DIRECTIONS —
Count every line of the material that holds the string "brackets". Respond with the total only.

DATA BELOW —
▬▬▬

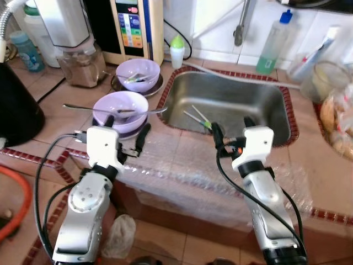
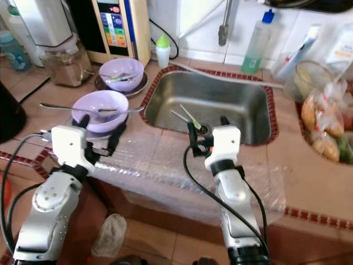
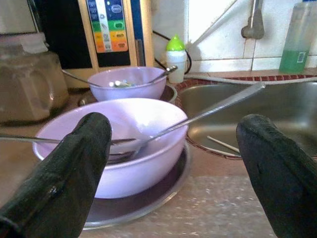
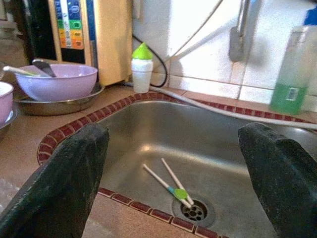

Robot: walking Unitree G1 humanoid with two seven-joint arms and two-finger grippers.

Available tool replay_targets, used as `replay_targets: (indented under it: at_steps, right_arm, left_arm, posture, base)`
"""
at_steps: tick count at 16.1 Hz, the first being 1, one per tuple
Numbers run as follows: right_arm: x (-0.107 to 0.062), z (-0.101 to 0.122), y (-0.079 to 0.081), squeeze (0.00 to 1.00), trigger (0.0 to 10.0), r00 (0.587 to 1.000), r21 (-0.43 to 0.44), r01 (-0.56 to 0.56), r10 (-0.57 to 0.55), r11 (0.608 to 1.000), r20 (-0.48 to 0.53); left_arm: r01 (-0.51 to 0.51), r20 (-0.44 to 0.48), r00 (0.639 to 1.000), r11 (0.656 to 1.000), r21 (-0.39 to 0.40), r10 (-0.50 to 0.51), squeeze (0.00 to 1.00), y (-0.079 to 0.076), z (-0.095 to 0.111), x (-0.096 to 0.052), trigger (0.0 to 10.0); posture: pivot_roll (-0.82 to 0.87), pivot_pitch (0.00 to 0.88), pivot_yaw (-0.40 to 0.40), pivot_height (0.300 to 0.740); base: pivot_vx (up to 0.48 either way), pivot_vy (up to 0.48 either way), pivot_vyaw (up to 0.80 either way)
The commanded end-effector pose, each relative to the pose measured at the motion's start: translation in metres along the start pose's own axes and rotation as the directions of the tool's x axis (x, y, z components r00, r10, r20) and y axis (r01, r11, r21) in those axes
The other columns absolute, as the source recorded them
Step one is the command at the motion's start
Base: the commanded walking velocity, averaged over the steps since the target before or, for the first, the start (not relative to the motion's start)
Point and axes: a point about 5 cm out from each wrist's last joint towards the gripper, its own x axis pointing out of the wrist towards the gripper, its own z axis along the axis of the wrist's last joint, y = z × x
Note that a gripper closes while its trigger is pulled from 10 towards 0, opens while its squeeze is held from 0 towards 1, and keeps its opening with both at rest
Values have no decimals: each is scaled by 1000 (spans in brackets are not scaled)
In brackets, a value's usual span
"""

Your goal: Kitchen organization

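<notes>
The robot stands at a tiled tabletop (image 1: pixel 49 118) edged in red mosaic, with a steel sink (image 1: pixel 231 105) set into it. Its left gripper (image 1: pixel 128 134) hovers just in front of the near lilac bowl (image 1: pixel 120 107), fingers spread wide and holding nothing; in the left wrist view the two black fingers (image 3: pixel 69 168) frame that bowl on either side without touching it. The bowl sits on a metal plate (image 3: pixel 148 201) and has two long spoons (image 1: pixel 91 108) resting across it, handles sticking out over the rim. Behind it a second lilac bowl (image 1: pixel 138 73) sits on its own metal plate, also with cutlery inside.

The right gripper (image 1: pixel 231 128) hangs over the near edge of the sink, fingers likewise spread and empty. Down in the basin a pair of white chopsticks with a green band (image 4: pixel 171 183) lies by the drain (image 4: pixel 194 210).

Along the back wall stand a small white bottle with a green cap (image 1: pixel 177 51), a water dispenser with a coloured panel (image 1: pixel 132 25), a jar-based blender (image 1: pixel 80 61) and a bottle of green dish soap (image 1: pixel 273 44). The faucet (image 1: pixel 240 25) rises behind the sink. Clear bubble wrap (image 1: pixel 182 171) is draped over the tabletop's front edge.
</notes>
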Motion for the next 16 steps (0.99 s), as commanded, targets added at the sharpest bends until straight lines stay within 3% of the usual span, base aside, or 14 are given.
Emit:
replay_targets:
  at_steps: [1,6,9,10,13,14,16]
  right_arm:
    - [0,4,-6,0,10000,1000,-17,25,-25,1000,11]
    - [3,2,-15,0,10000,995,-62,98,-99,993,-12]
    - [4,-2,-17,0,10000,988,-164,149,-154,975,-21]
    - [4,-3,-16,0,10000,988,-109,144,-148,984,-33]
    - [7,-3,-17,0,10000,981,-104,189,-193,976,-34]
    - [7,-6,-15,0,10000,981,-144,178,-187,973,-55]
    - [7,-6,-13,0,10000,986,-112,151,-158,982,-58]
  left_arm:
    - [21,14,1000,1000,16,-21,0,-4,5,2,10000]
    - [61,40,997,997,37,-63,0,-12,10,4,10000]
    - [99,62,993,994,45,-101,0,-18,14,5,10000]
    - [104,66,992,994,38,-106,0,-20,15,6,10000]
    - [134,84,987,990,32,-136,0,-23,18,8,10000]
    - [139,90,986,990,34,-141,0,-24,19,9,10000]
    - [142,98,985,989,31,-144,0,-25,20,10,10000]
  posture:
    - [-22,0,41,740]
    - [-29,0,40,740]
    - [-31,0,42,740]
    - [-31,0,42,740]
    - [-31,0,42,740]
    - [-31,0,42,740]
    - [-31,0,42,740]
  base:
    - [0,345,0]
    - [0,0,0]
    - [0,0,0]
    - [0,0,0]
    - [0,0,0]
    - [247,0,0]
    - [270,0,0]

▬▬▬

RESPONSE FOR THIS EXERCISE —
2